→ **What this task involves**
Could you repeat the records below exactly, leaving out any pictures?
··· Source data
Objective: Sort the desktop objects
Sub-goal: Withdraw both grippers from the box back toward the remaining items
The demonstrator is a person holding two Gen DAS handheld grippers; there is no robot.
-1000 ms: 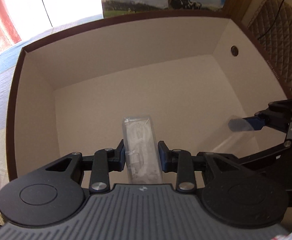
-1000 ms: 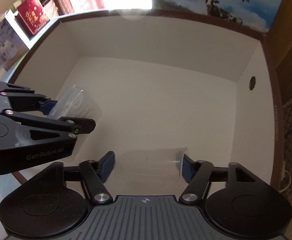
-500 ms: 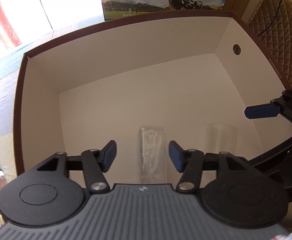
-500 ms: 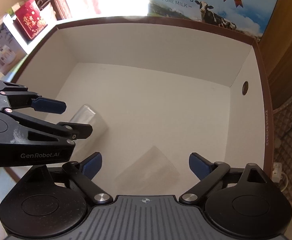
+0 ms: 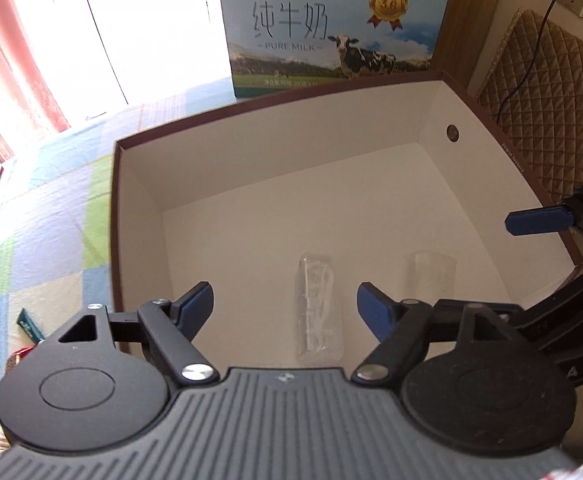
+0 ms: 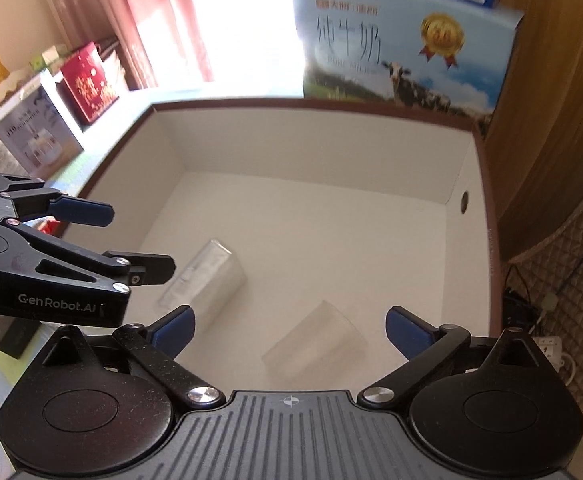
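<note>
Box: the large open cardboard box with brown rim and pale inner walls (image 5: 431, 120) sits on the tabletop covered by a checked blue-green cloth (image 5: 51, 208), in front of a blue-and-white milk carton case printed with a cow (image 5: 331, 32).
Already sorted: two items lie on the box floor. The clear plastic packet holding a coiled white cable (image 5: 318, 312) is nearer the left wall, and the clear plastic cup lying on its side (image 5: 430, 270) is just to its right; they lie near each other, not touching.
Left hand-held gripper: left hand-held gripper (image 5: 287, 310) is spread wide and empty, above the cable packet and clear of it.
Right hand-held gripper: right hand-held gripper (image 6: 289, 326) is likewise released, holding nothing, with the cup below and between its blue pads (image 6: 405, 330).
Progress: judged from how things lie, this pair of drops is done.
Left to do: a green-edged flat item (image 5: 27, 324) and something red lie on the cloth left of the box; whether they belong to the sort is unclear. A dark flat object (image 6: 11, 334) sits there too.
Next step: likely lifting both grippers out and reaching for another item.
</note>
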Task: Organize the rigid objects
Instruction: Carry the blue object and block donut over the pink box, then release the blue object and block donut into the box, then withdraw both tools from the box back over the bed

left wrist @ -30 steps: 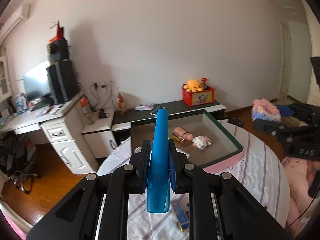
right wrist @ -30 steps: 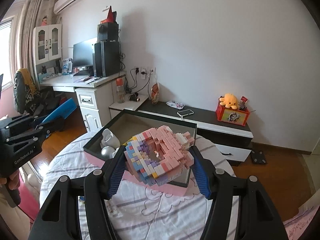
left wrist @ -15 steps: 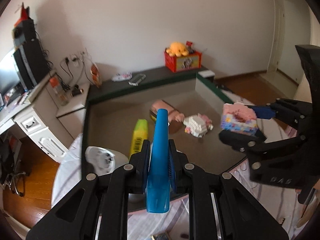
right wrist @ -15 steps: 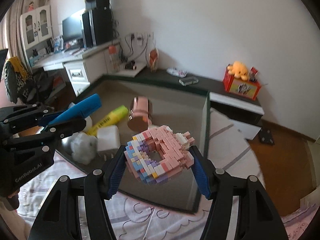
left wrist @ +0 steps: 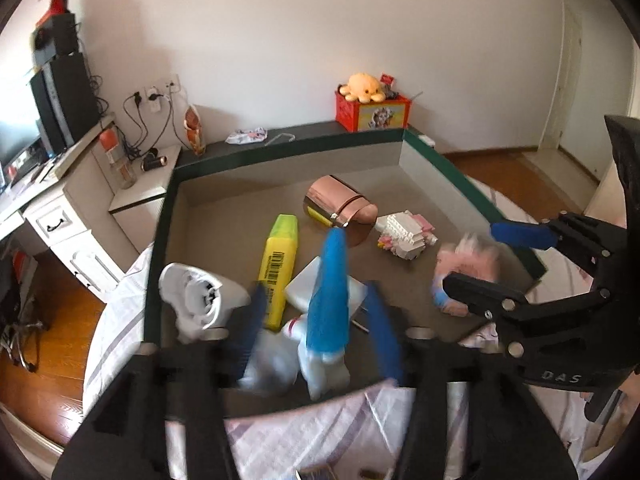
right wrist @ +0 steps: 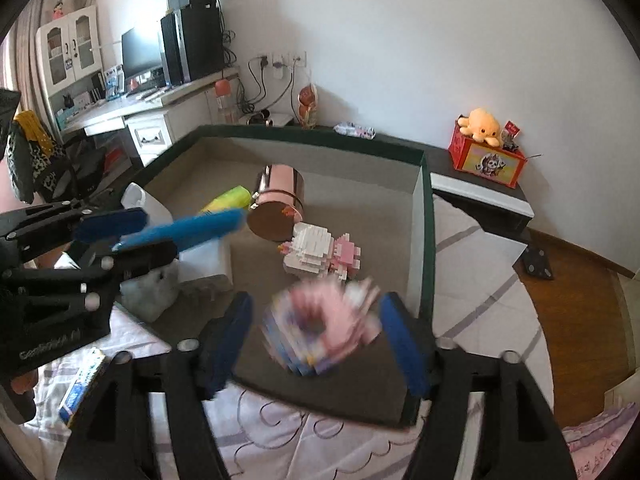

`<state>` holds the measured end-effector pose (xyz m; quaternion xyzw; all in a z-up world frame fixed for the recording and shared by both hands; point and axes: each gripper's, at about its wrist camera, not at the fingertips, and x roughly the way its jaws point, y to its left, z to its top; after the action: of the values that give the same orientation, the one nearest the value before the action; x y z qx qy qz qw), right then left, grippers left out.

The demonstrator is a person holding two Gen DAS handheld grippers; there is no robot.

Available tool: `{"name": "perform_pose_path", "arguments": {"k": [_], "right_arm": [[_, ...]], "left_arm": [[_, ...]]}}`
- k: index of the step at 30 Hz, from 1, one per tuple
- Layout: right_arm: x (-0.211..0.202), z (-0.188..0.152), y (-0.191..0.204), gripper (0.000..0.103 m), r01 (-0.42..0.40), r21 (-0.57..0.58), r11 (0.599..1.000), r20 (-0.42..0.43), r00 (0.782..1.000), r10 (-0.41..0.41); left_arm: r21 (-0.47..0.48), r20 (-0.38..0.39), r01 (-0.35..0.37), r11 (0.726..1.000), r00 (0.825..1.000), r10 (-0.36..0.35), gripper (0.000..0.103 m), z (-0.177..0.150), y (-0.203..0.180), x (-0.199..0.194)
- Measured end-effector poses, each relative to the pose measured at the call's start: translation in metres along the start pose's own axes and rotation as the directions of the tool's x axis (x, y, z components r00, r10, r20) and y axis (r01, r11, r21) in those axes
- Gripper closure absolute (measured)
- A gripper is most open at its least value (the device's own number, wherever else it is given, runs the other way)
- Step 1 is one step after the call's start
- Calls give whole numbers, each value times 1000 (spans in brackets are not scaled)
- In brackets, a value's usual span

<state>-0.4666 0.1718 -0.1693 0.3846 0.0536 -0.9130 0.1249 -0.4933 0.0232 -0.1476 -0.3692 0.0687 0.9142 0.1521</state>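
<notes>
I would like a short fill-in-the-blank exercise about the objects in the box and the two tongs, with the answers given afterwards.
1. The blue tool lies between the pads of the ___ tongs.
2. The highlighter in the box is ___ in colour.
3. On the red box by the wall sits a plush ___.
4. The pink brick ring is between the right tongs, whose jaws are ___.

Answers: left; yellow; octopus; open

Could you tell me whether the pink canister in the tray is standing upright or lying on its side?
On its side: the pink canister lies flat on the tray floor, its round end facing the camera.
</notes>
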Motion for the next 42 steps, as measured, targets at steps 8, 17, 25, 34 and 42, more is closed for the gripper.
{"name": "perform_pose_path", "arguments": {"k": [8,17,25,34,42], "right_arm": [[-67,-2,17,20,-10,8,1000,129,992,9],[-148,-30,48,14,24,0,1000,276,961,-23],[-204,-61,72,14,57,12,998,350,935,-57],[-241,-91,89,13,95,20,995,386,918,-95],[-251,-106,91,13,111,22,994,381,918,-111]], "left_arm": [[-102,182,-53,993,981,71,5,-23,15,-97],[-151,302,-147,977,935,188,0,-68,7,-190],[-173,345,-222,960,899,270,0,-104,-5,-247],[-158,360,-220,963,895,264,0,-136,-13,-280],[-150,364,-221,964,894,262,0,-143,-18,-287]]}}
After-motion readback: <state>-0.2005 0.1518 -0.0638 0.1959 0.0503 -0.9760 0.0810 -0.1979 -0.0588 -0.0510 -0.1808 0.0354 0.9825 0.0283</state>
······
→ **Solution to this exercise**
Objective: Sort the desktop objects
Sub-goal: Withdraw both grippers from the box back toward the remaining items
The demonstrator is a person holding two Gen DAS handheld grippers; there is no robot.
-1000 ms: 
-1000 ms: 
-500 ms: 
-500 ms: 
+0 ms: 
+0 ms: 
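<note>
Box: the large open cardboard box with brown rim and pale inner walls (image 5: 431, 120) sits on the tabletop covered by a checked blue-green cloth (image 5: 51, 208), in front of a blue-and-white milk carton case printed with a cow (image 5: 331, 32).
Already sorted: two items lie on the box floor. The clear plastic packet holding a coiled white cable (image 5: 318, 312) is nearer the left wall, and the clear plastic cup lying on its side (image 5: 430, 270) is just to its right; they lie near each other, not touching.
Left hand-held gripper: left hand-held gripper (image 5: 287, 310) is spread wide and empty, above the cable packet and clear of it.
Right hand-held gripper: right hand-held gripper (image 6: 289, 326) is likewise released, holding nothing, with the cup below and between its blue pads (image 6: 405, 330).
Progress: judged from how things lie, this pair of drops is done.
Left to do: a green-edged flat item (image 5: 27, 324) and something red lie on the cloth left of the box; whether they belong to the sort is unclear. A dark flat object (image 6: 11, 334) sits there too.
Next step: likely lifting both grippers out and reaching for another item.
</note>
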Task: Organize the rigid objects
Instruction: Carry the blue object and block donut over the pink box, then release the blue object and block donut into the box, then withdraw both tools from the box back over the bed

left wrist @ -30 steps: 
right wrist @ -30 steps: 
left wrist @ -15 steps: 
right wrist @ -15 steps: 
left wrist @ +0 steps: 
right wrist @ +0 steps: 

`<state>` holds the measured end-effector pose (xyz m; quaternion xyzw; all in a z-up world frame fixed for the recording and shared by both hands; point and axes: each gripper's, at about its wrist camera, not at the fingertips, and x roughly the way its jaws point, y to its left, z to its top; after the action: of the values that give the same orientation, the one nearest the value before the action; x y z qx qy qz qw), right then left, grippers left out.

The demonstrator is a person holding two Gen DAS handheld grippers; there is no robot.

Available tool: `{"name": "perform_pose_path", "arguments": {"k": [_], "right_arm": [[_, ...]], "left_arm": [[_, ...]]}}`
- k: index of the step at 30 Hz, from 1, one per tuple
- Layout: right_arm: x (-0.211..0.202), z (-0.188..0.152), y (-0.191..0.204), gripper (0.000..0.103 m), r01 (-0.42..0.40), r21 (-0.57..0.58), r11 (0.599..1.000), r20 (-0.42..0.43), r00 (0.782..1.000), r10 (-0.41..0.41); left_arm: r21 (-0.47..0.48), r20 (-0.38..0.39), r01 (-0.35..0.37), r11 (0.726..1.000), r00 (0.825..1.000), r10 (-0.36..0.35), gripper (0.000..0.103 m), z (-0.177..0.150), y (-0.203..0.180), x (-0.199..0.194)
- Measured end-effector poses, each relative to the pose measured at the call's start: translation in metres along the start pose's own axes and rotation as the directions of the tool's x axis (x, y, z components r00, r10, r20) and y axis (r01, r11, r21) in those axes
- Gripper closure absolute (measured)
- A gripper is most open at its least value (the device's own number, wherever else it is given, runs the other way)
- Step 1 is one step after the call's start
- Calls give whole numbers, each value times 1000 (spans in brackets are not scaled)
- In brackets, a value's usual span

<state>-0.4666 0.1718 -0.1693 0.3846 0.0536 -0.9130 0.1249 -0.4933 0.0232 -0.1476 -0.3692 0.0687 0.9142 0.1521</state>
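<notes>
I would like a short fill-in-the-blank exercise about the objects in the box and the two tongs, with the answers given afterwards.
1. The blue tool lies between the pads of the ___ tongs.
2. The highlighter in the box is ___ in colour.
3. On the red box by the wall sits a plush ___.
4. The pink brick ring is between the right tongs, whose jaws are ___.

Answers: left; yellow; octopus; open

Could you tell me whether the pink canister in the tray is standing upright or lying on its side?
On its side: the pink canister lies flat on the tray floor, its round end facing the camera.
</notes>
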Motion for the next 42 steps, as measured, targets at steps 8, 17, 25, 34 and 42, more is closed for the gripper.
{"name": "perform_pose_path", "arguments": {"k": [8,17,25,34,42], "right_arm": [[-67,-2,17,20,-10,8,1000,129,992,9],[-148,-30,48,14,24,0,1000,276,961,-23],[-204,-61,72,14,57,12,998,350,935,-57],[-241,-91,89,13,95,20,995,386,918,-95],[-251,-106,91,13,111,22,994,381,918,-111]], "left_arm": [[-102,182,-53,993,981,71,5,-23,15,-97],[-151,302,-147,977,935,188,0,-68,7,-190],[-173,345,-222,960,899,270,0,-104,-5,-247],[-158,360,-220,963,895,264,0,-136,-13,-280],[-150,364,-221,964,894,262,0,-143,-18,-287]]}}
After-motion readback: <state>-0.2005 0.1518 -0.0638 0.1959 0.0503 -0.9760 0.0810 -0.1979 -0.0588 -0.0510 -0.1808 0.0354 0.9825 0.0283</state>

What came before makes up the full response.